Nadie estaba a salvo de la metsuke, sobre todo en aquel turbulento clima político, en el que las palabras o los actos más inocuos de un hombre podían tergiversarse hasta volverse pruebas de deslealtad al caballero Matsudaira y motivo de destierro o ejecución.
– Si Ejima ha sido asesinado -prosiguió Sano-, el culpable tal vez tenga relación con alguien afectado por una investigación de la metsuke. -Y Sano recordaba que Ejima había disfrutado con su sucio trabajo. El regodeo con que acometía la ruina de una persona podría haber enfurecido a sus parientes y amigos.
– Era lo que se dice un hombre con un montón de enemigos -dijo Marume.

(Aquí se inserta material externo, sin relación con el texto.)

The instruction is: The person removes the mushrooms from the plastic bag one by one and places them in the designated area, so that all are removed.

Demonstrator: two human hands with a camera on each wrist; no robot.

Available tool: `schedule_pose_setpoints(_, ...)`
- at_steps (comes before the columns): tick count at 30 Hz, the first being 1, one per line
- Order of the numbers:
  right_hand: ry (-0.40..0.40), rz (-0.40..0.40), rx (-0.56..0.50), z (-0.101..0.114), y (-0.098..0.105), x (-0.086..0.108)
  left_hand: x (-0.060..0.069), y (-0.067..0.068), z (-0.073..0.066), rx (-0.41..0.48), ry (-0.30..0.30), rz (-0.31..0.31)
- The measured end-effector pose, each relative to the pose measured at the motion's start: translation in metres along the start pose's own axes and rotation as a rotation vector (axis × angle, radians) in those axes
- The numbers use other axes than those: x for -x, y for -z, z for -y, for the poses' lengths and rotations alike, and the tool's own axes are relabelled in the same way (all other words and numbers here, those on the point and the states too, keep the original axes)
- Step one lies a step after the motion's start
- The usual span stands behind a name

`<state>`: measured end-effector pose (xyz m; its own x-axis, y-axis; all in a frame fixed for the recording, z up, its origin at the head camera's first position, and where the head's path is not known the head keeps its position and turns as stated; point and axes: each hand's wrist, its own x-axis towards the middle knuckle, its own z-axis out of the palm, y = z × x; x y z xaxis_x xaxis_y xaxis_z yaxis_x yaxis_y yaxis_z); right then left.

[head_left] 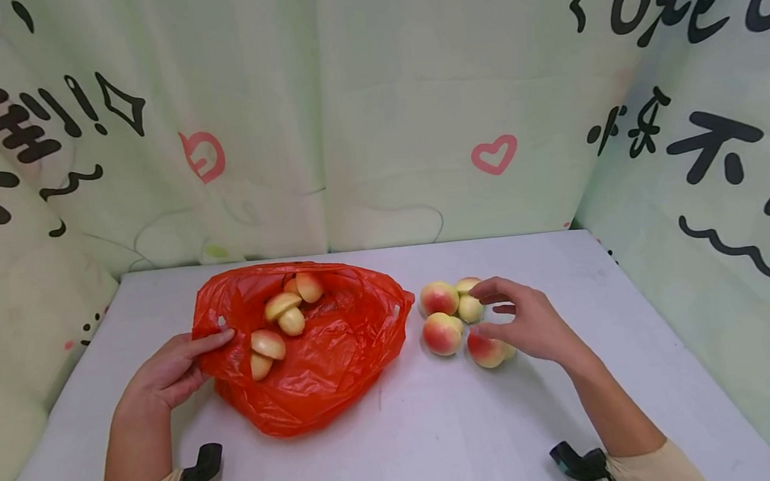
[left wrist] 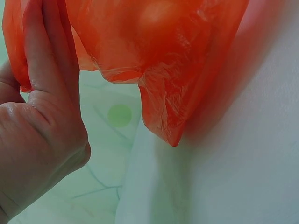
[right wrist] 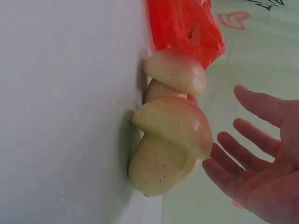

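Observation:
A red plastic bag (head_left: 342, 382) lies spread with its mouth toward me, and three toy mushrooms (head_left: 268, 345) with pinkish-yellow caps sit in it. My left hand (head_left: 163, 374) pinches the bag's left rim, thumb over the inner side and fingers behind. The left wrist view shows those fingers against the thin red film (left wrist: 187, 42). To the right of the bag stands a cluster of several more mushrooms (head_left: 442, 334) with red-and-yellow caps. Over the right side of this cluster my right hand (head_left: 533, 323) spreads its fingers, holding nothing; in the right wrist view they are beside a speckled mushroom (right wrist: 173, 126).
Everything lies on a white tabletop (head_left: 438, 450). Pale green curtains (head_left: 402, 117) with black lettering and pink marks hang behind the table and along both sides. A black wrist mount (head_left: 202, 466) is on the left forearm, another (head_left: 579, 464) on the right.

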<state>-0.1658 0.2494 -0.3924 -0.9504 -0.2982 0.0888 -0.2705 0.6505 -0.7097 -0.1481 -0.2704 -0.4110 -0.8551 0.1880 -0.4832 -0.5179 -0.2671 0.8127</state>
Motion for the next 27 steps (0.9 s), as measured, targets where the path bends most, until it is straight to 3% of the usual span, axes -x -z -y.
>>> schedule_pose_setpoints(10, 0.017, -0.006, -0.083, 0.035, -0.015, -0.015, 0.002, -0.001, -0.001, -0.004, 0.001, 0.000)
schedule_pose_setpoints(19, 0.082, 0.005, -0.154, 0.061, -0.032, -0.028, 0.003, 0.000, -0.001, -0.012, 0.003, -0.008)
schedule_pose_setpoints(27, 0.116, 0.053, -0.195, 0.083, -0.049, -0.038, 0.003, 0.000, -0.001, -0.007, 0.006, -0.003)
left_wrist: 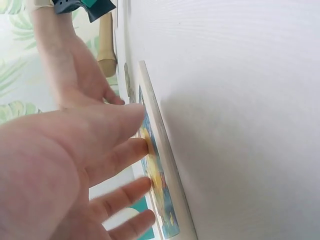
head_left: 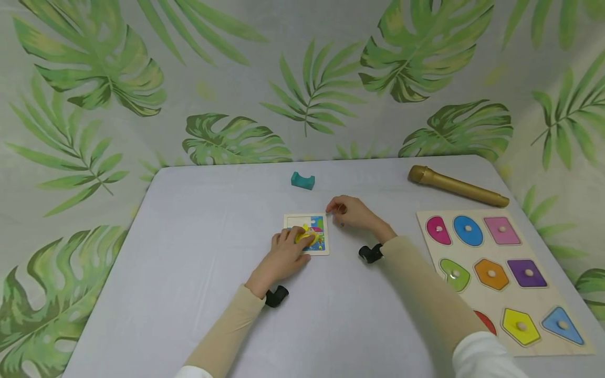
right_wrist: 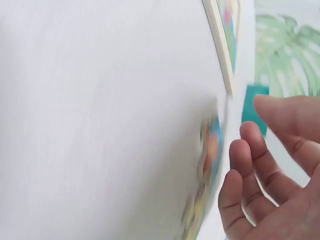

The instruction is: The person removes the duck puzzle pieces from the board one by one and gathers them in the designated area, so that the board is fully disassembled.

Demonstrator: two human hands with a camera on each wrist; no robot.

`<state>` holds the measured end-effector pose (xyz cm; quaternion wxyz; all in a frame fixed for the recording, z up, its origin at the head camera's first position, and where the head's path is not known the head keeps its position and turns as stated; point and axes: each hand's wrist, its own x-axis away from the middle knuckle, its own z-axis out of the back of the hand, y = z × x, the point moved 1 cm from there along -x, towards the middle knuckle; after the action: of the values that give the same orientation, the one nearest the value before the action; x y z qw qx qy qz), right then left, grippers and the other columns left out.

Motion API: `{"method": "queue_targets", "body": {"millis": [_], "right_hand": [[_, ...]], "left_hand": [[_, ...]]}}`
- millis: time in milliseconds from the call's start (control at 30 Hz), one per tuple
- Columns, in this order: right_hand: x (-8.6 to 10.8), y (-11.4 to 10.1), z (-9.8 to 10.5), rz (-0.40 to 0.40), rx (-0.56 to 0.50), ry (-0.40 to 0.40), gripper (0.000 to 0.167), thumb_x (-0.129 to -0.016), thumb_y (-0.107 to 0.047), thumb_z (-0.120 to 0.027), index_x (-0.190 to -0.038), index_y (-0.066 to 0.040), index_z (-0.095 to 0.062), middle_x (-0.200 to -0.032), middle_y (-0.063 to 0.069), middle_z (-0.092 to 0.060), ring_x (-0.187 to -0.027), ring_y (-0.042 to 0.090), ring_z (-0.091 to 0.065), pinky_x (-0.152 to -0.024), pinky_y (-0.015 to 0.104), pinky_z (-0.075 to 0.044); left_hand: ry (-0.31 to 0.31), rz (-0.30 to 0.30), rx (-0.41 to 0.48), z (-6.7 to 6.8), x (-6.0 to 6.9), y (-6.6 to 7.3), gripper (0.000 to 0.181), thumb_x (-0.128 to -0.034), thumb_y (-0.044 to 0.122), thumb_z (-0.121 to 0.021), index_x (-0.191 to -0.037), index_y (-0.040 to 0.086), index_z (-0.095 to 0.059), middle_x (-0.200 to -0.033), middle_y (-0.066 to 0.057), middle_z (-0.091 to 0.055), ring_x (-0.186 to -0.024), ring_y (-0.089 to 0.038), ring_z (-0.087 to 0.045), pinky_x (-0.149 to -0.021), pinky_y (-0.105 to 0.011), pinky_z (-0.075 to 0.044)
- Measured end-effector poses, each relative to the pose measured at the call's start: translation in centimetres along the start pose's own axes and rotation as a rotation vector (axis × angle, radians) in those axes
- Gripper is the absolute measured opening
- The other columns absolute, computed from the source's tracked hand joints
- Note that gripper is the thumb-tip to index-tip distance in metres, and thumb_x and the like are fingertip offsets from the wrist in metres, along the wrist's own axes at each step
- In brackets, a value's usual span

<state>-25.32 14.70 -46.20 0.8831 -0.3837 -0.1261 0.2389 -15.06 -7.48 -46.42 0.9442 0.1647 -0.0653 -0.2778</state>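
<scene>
A small square jigsaw puzzle with a pale wooden frame and colourful picture lies mid-table; part of its upper left is bare. My left hand rests over it, the fingers spread and the fingertips on or just above the picture; exact contact is unclear. Just right of its upper corner is my right hand. In the right wrist view, its fingers are loosely bent, thumb apart, with nothing between them. A blurred colourful puzzle piece sits on the table beside those fingers; the right hand mostly hides it in the head view.
A teal curved block stands behind the puzzle. At the right lie a gold microphone and a wooden shape board with knobbed coloured shapes, partly behind the right sleeve. A leaf-patterned cloth hangs behind the white table.
</scene>
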Motion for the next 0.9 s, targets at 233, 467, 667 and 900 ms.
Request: {"method": "queue_targets", "body": {"millis": [233,467,667,900], "right_hand": [[-1.1,-1.9,-2.1,0.023,0.040,-0.063,0.022,-0.081,0.001,-0.065,-0.101,-0.007,-0.071,-0.102,0.008,-0.052,-0.091,0.024,-0.048,-0.083,0.036,-0.041],[-1.1,-2.5,-2.8,0.022,0.133,-0.060,0.017,-0.080,0.000,-0.067,-0.094,-0.008,-0.072,-0.107,0.010,-0.051,-0.091,0.024,-0.047,-0.082,0.037,-0.040],[-1.1,-2.6,-2.9,0.010,0.109,-0.054,0.017,-0.079,0.002,-0.066,-0.092,-0.007,-0.071,-0.107,0.010,-0.050,-0.093,0.025,-0.046,-0.082,0.037,-0.039],[-1.1,-2.6,-3.0,0.032,0.105,-0.054,0.022,-0.078,0.005,-0.062,-0.095,-0.007,-0.068,-0.106,0.010,-0.054,-0.094,0.025,-0.048,-0.085,0.038,-0.041]], "left_hand": [[-0.037,-0.051,0.007,-0.5,-0.3,-0.1,0.050,-0.0980,0.024,-0.055,-0.142,0.003,-0.045,-0.148,-0.010,-0.036,-0.136,-0.036,-0.028,-0.106,-0.055,-0.022],[-0.029,-0.070,-0.011,-0.5,-0.2,0.1,0.050,-0.0979,0.023,-0.056,-0.142,0.001,-0.044,-0.149,-0.010,-0.036,-0.137,-0.036,-0.029,-0.108,-0.053,-0.025],[-0.015,-0.081,-0.046,-0.2,-0.2,0.4,0.049,-0.0971,0.022,-0.057,-0.140,0.000,-0.046,-0.147,-0.011,-0.039,-0.135,-0.035,-0.033,-0.108,-0.050,-0.027],[-0.008,-0.091,-0.045,-0.2,-0.2,0.4,0.049,-0.0968,0.021,-0.057,-0.139,-0.002,-0.046,-0.146,-0.012,-0.040,-0.134,-0.034,-0.034,-0.108,-0.049,-0.027]]}}
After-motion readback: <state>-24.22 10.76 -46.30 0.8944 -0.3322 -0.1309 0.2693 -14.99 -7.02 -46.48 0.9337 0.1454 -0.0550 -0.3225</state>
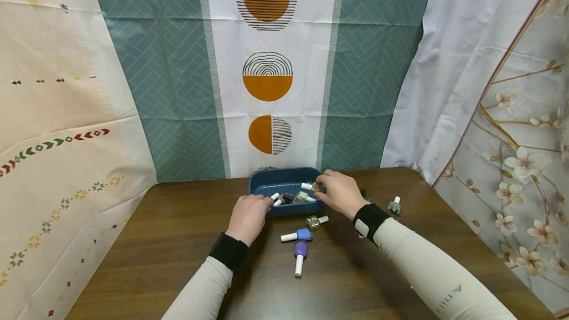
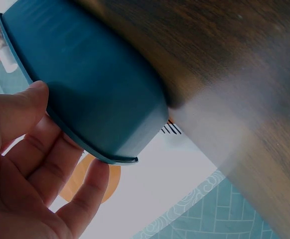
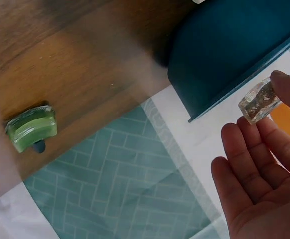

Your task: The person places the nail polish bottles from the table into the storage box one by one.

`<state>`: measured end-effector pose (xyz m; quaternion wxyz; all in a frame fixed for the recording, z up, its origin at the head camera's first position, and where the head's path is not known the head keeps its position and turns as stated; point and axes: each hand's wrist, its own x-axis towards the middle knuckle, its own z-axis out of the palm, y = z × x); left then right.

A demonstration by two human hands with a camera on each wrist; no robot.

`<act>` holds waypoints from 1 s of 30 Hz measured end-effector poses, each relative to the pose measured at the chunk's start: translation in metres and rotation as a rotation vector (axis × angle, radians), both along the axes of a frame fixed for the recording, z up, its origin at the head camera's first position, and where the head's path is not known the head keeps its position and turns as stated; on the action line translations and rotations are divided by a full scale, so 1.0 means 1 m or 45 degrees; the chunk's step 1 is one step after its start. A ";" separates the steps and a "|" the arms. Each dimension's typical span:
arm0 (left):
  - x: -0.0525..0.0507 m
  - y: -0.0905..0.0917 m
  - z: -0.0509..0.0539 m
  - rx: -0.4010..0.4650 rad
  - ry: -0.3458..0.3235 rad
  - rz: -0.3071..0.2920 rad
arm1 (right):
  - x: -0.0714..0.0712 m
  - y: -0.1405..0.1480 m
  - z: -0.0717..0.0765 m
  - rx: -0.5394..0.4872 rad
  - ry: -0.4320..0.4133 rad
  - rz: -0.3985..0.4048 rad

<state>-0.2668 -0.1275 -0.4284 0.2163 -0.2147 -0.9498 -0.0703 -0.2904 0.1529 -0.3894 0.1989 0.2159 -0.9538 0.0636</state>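
A dark blue plastic bin stands at the back of the table with several nail polish bottles lying in it. My left hand grips the bin's near left rim, the thumb on its outer wall and the fingers over the edge. Above the bin's right end, my right hand pinches a clear glittery nail polish bottle with a white cap, between thumb and fingers. On the table before the bin lie a glittery bottle, a blue bottle and a purple bottle, all white-capped.
Right of the bin, a green bottle with a dark cap lies on the table, mostly hidden behind my right hand in the head view. Farther right is a glittery bottle with a white cap. Patterned curtains hang behind the wooden table.
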 end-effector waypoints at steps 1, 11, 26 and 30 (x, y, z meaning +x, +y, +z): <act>0.000 0.000 0.000 0.001 -0.001 -0.003 | -0.001 -0.001 -0.001 0.006 -0.007 -0.002; 0.000 0.002 0.001 -0.009 0.010 -0.017 | -0.010 -0.012 -0.008 0.040 -0.020 0.000; -0.001 -0.001 -0.001 0.004 -0.019 -0.001 | -0.026 -0.031 -0.013 0.108 -0.092 -0.049; -0.001 -0.001 0.000 0.001 -0.021 0.000 | -0.030 -0.033 -0.015 0.124 -0.108 -0.058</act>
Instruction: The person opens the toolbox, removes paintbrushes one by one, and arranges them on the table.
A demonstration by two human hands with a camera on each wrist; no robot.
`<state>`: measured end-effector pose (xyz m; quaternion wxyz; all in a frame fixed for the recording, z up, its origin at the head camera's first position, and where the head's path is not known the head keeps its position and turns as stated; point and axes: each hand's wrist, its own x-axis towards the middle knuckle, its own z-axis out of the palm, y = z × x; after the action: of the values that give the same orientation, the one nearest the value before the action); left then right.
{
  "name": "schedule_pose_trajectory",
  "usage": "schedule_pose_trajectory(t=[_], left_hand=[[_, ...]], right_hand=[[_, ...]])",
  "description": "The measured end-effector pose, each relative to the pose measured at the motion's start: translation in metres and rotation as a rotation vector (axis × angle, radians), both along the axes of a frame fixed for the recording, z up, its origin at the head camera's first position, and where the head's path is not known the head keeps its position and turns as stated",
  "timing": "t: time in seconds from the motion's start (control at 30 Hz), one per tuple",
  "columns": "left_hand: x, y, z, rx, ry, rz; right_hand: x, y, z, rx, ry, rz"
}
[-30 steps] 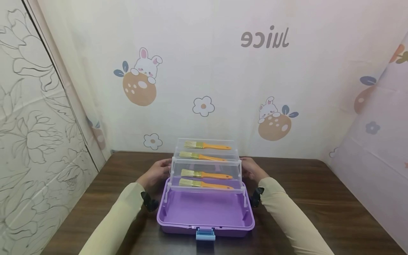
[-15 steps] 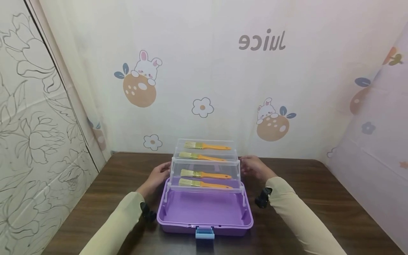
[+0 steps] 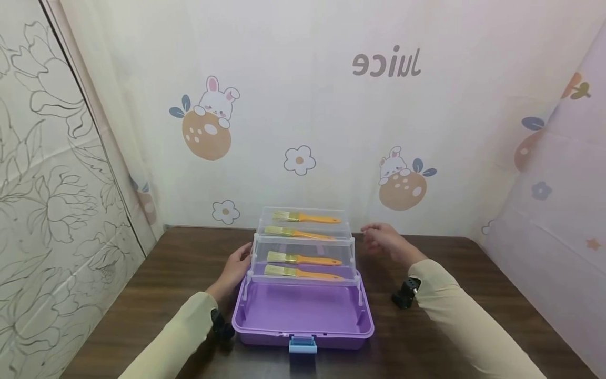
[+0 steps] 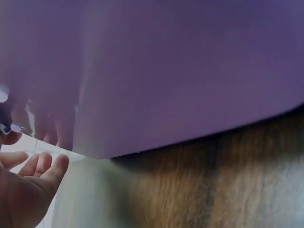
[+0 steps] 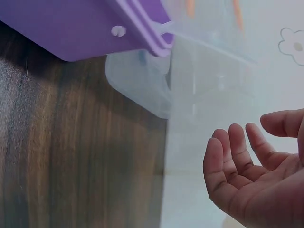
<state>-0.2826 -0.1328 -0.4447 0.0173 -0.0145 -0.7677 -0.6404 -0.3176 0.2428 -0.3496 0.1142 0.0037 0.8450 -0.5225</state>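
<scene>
A purple box [image 3: 303, 310] with a pale blue latch [image 3: 303, 345] stands open on the table. Clear tiered trays [image 3: 326, 245] rise at its back and bear several flat brushes with orange handles, such as the top brush [image 3: 320, 218]. My left hand [image 3: 235, 269] is beside the box's back left, fingers loosely bent; whether it touches the trays cannot be told. The left wrist view has that hand [image 4: 28, 190] near the purple wall [image 4: 166, 71]. To the right of the trays, apart from them, my right hand [image 3: 390, 243] holds nothing, its fingers loosely bent.
Brown wood table [image 3: 464, 295] extends on both sides of the box. Behind it hangs a printed curtain [image 3: 303, 105], close to the table's back edge. A clear lid [image 5: 137, 83] shows behind the box in the right wrist view.
My right hand has moved away from the trays to the right. My left hand has shifted slightly toward me along the left side. The box and brushes stay in place.
</scene>
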Motion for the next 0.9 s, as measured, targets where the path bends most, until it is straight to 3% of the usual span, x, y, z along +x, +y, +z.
schedule_pose_trajectory(t=[0.17, 0.23, 0.4, 0.9], left_hand=[[-0.002, 0.000, 0.000, -0.022, 0.035, 0.025], [-0.007, -0.002, -0.005, -0.021, 0.039, 0.026], [-0.005, -0.004, -0.005, -0.012, 0.016, 0.016], [0.001, 0.001, -0.004, -0.013, 0.028, -0.004]], right_hand=[[0.003, -0.001, 0.017, 0.027, 0.014, 0.022], [0.004, -0.002, 0.022, 0.035, 0.024, 0.033], [0.009, -0.009, 0.032, 0.055, 0.047, 0.091], [0.026, -0.043, 0.037, 0.060, 0.042, 0.245]])
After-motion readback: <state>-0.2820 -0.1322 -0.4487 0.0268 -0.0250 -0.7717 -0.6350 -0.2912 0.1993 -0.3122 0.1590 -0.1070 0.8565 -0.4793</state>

– Pero un móvil no significa necesariamente un asesinato -observó Sano como recordatorio para los dos-. No cuando hay tan pocas pruebas. -Se resistía a dejarse llevar por su corazonada de que, había gato encerrado: hasta el instinto samurái era susceptible a la influencia de las preferencias personales-. Antes de seguir adelante, deberíamos interrogar a todos los testigos. -Miró al otro lado de la pista, donde el detective Fukida seguía manos a la obra con los espectadores, y luego alzó la vista hacia los soldados de los muros y torretas-. Más importante aún, tenemos que determinar la causa exacta de la muerte de Ejima.
Eso era algo que Sano, pese a toda su experiencia y su flamante autoridad, no podía hacer por sí mismo. Y el alcance de la investigación se extendía mucho más allá del hipódromo y los hombres presentes en el escenario de los hechos, para incluir a los adversarios de Ejima además de los del caballero Matsudaira. Eso podía suponer centenares de sospechosos potenciales. Sano necesitaba más ayuda de la que podían ofrecer Marume y Fukida, de alguien en quien tuviera absoluta confianza.
– Manda llamar a Hirata-san -ordenó a Marume-. Dile que venga a verme aquí enseguida.